Conditional Cash Transfer in Honduras
- Children
- Students
- Enrollment and attendance
- Cash transfers
- Conditional cash transfers
Policy issue
Over the past decade, many developing countries, energized by initiatives such as the United Nations Millennium Development Goals, which call for achieving universal primary education by 2015, have expanded primary school access. Many countries, like Honduras, have achieved very high rates of primary school enrollment. However, student attendance on a day-to-day basis remains a challenge because families can face opportunity costs in sending their children to school. Both enrollment and attendance issues are thought to be more pronounced among girls, low income families, and older children, because families might be less willing to invest in their daughters than their sons because of future returns, low income families are more immediately cash constrained, and older children have the potential to earn more. Conditional cash transfer programs have proven effective at improving education outcomes in some settings (notably Mexico's PROGRESA/Oportunidades program); however, little is known about their impact on these specific segments of the population.
Context of the evaluation
Honduras is the second poorest country in Central America, and suffers from both an extremely unequal income distribution, as well as high underemployment.1 The program targeted 70 of the poorest municipalities in Honduras. For those municipalities in the treatment group, cash transfers were made available for children aged 6-12, who had not yet completed 4th grade. Though the average primary school enrollment rate in Honduras is above 90 percent, of the children who were eligible for this program, only 65 percent on average were attending school. Additionally, 10 percent of the eligible children were working outside of the home and 14 percent were working inside the home.
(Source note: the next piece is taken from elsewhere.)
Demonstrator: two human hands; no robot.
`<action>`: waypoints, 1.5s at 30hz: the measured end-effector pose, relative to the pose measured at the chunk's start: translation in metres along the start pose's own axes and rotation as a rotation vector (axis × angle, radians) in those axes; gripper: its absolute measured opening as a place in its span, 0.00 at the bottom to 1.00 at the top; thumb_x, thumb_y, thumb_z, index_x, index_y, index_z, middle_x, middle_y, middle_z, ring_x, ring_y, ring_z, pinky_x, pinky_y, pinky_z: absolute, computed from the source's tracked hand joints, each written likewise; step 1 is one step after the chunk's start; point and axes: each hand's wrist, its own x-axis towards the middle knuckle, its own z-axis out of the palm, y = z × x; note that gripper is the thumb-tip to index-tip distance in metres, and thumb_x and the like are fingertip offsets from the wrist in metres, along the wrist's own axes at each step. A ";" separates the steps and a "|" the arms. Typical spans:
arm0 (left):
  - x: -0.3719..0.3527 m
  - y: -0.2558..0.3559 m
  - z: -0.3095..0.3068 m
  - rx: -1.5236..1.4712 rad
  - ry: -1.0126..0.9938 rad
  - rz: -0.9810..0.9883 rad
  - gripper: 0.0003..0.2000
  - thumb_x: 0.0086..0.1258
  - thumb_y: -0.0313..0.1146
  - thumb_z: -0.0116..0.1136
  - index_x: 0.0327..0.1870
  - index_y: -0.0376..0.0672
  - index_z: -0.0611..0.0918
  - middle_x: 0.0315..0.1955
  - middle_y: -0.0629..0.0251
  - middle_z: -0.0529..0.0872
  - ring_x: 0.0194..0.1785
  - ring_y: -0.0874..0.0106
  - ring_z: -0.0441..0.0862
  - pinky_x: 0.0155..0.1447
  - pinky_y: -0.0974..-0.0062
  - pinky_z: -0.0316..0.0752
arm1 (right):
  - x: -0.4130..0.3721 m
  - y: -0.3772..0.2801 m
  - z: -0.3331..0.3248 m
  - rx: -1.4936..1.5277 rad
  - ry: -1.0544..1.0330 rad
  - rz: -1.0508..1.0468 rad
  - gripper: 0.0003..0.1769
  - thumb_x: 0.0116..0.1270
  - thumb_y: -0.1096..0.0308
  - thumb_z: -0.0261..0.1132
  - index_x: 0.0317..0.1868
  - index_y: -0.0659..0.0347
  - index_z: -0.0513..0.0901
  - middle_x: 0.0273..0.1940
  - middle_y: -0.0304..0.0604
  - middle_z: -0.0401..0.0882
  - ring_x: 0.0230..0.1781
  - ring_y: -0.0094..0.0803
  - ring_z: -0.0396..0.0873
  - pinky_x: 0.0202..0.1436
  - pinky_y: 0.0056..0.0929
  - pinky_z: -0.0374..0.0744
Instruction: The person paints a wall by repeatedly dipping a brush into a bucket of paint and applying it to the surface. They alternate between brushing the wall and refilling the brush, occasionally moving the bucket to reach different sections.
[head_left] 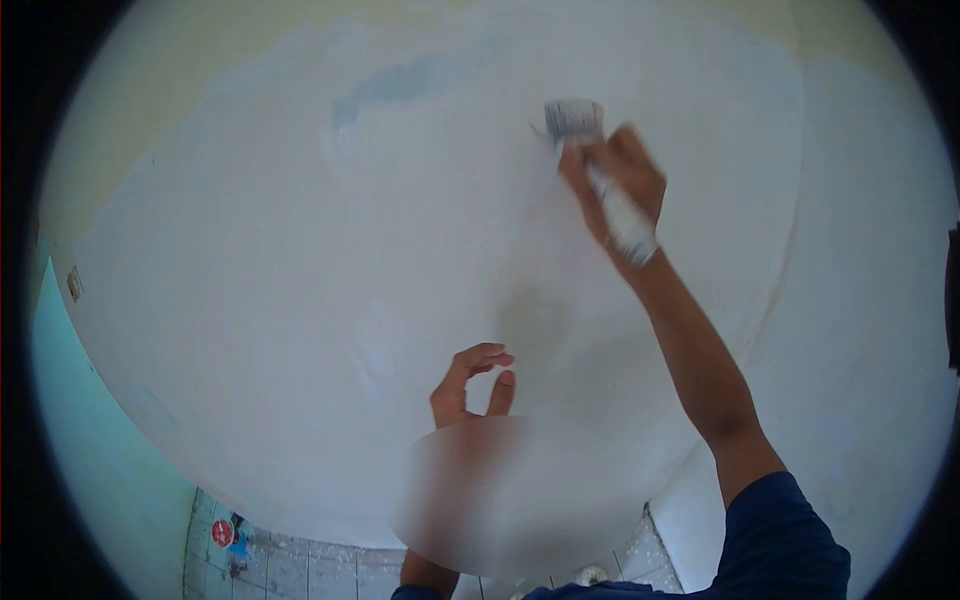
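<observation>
My right hand [622,180] is wrapped round the handle of a paintbrush [574,118], raised high against the wall. The brush's wide bristles point up and lie over the white-painted wall [300,260]; its pale, paint-smeared handle runs down past my wrist. Lower and to the left, my left hand [475,380] hangs in front of the wall with fingers curved and a gap between thumb and fingertips. Nothing shows in that hand. A blurred oval patch covers most of the left forearm.
Bluish patches [390,85] and yellowish areas [240,35] show on the upper wall. A small wall fitting [75,284] sits at far left. On the tiled floor [290,570] below stands a red and blue item [224,533]. Another wall meets this one at right.
</observation>
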 end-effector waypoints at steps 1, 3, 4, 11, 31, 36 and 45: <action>-0.009 -0.003 0.000 -0.019 -0.004 -0.024 0.11 0.65 0.22 0.60 0.48 0.36 0.79 0.38 0.58 0.86 0.45 0.67 0.85 0.53 0.70 0.77 | -0.036 -0.002 0.000 -0.053 -0.047 -0.051 0.07 0.56 0.67 0.72 0.27 0.57 0.81 0.26 0.41 0.73 0.19 0.32 0.74 0.21 0.28 0.72; -0.031 -0.009 -0.009 0.010 -0.036 -0.089 0.11 0.65 0.22 0.60 0.48 0.36 0.79 0.39 0.58 0.86 0.46 0.67 0.85 0.53 0.71 0.77 | -0.128 -0.013 -0.017 -0.029 -0.202 0.039 0.07 0.52 0.69 0.74 0.27 0.55 0.82 0.27 0.41 0.76 0.22 0.33 0.79 0.24 0.28 0.76; -0.046 -0.010 -0.012 0.020 -0.037 -0.131 0.12 0.65 0.22 0.61 0.48 0.36 0.79 0.39 0.58 0.86 0.46 0.67 0.85 0.53 0.71 0.77 | -0.170 -0.020 -0.035 0.008 -0.277 0.097 0.08 0.49 0.71 0.75 0.29 0.55 0.84 0.27 0.40 0.76 0.22 0.32 0.79 0.24 0.26 0.77; -0.154 -0.005 -0.033 0.136 -0.069 -0.521 0.11 0.68 0.27 0.60 0.50 0.38 0.79 0.42 0.60 0.86 0.48 0.68 0.84 0.55 0.71 0.76 | -0.275 -0.044 -0.122 0.022 -0.414 0.737 0.12 0.65 0.71 0.67 0.45 0.69 0.79 0.39 0.42 0.69 0.40 0.28 0.74 0.44 0.26 0.78; -0.452 0.202 0.002 0.809 0.792 -1.175 0.13 0.73 0.34 0.57 0.53 0.36 0.78 0.44 0.61 0.85 0.50 0.71 0.83 0.53 0.70 0.77 | -0.430 -0.072 -0.245 1.398 -0.592 2.331 0.26 0.70 0.71 0.62 0.66 0.63 0.67 0.55 0.46 0.75 0.50 0.32 0.79 0.53 0.25 0.83; -0.528 0.230 -0.009 0.879 1.015 -1.207 0.13 0.69 0.32 0.59 0.51 0.36 0.79 0.43 0.58 0.86 0.46 0.69 0.84 0.49 0.70 0.79 | -0.419 -0.155 -0.233 1.570 -1.076 2.272 0.24 0.69 0.73 0.62 0.64 0.61 0.69 0.52 0.44 0.79 0.47 0.31 0.81 0.50 0.24 0.83; -0.614 0.262 -0.013 0.806 1.229 -1.265 0.13 0.70 0.33 0.57 0.51 0.37 0.79 0.39 0.59 0.87 0.45 0.69 0.84 0.48 0.70 0.78 | -0.406 -0.341 -0.230 1.553 -1.672 2.106 0.20 0.66 0.71 0.66 0.58 0.56 0.74 0.47 0.39 0.82 0.42 0.26 0.82 0.43 0.23 0.83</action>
The Programa de Asignación Familiar (PRAF), or Family Allowances Program, was started in the early 1990s to distribute cash subsidies to families with children in early primary school as well as pregnant mothers. Subsidies were conditioned on regular school attendance and health center visits. The program was re-launched as PRAF-II in the late 1990s in order to address some of the weaknesses of the existing program. PRAF-II featured stricter enforcement of the conditionalities of subsidy distribution, direct investments in schools and health centers to complement the distribution of cash to families, improved poverty targeting mechanisms, and an evaluation embedded in the program roll-out.
Details of the intervention
Under PRAF-II eligible families could receive two kinds of cash transfers. An education transfer of 812 Lempiras/year (about US$50) was available to families with children ages 6 to 12 who were enrolled and regularly attended grades 1-4. A health transfer of 644 Lempiras/year (about US$40) was available to families with children under 3 and pregnant mothers who regularly attended health centers. In practice, school enrollment (but not attendance) was enforced as a condition of the payments, while no health benefits were suspended for failure to attend health centers.
PRAF-II also planned to give cash transfers to schools and health centers of US$4,000 and US$6,000 respectively . However, the distribution of these funds was extremely limited in practice, mostly due to legal hurdles in forming community groups authorized to administer funds.
To target the program, municipalities were ranked based on average height-for-age scores of first graders, and the bottom 70 municipalities were selected for inclusion. The municipalities were then randomly allocated into four groups:
- Group 1 families received health and education transfers
- Group 2 families received health and education transfers; schools and health centers received transfers
- Group 3 only schools and health centers received transfers
- Group 4 served as a comparison
Results and policy lessons
For all children eligible to receive the education transfer, school enrollment increased by 12 percent and reduced child labor by 30 percent and work inside the home by 29 percent.
Gender: The program had different impacts on the work patterns of boys and girls. Boys who received the transfer worked less outside of the home, while girls who received the transfer worked less inside the home.
Lowest income families: The impacts of the program were highest among the lowest income families. Child height-for-age was used as a poverty proxy to determine which municipalities would be eligible for the CCT program. This same proxy was used to determine the poorest households within the municipalities. Among the bottom forty percent of households, enrollment increased by 16 to 32 percent, child labor decreased by 50 to 55 percent, and work inside the home decreased by 38 to 46 percent.
The program achieved these results despite transferring relatively small sums of money. PRAF-II transfers amounted to only 9 percent of per capita household expenditures, compared to other cash transfer programs, such as Nicaragua’s Red de Protección Social, which amounted to 27 percent of household expenditures.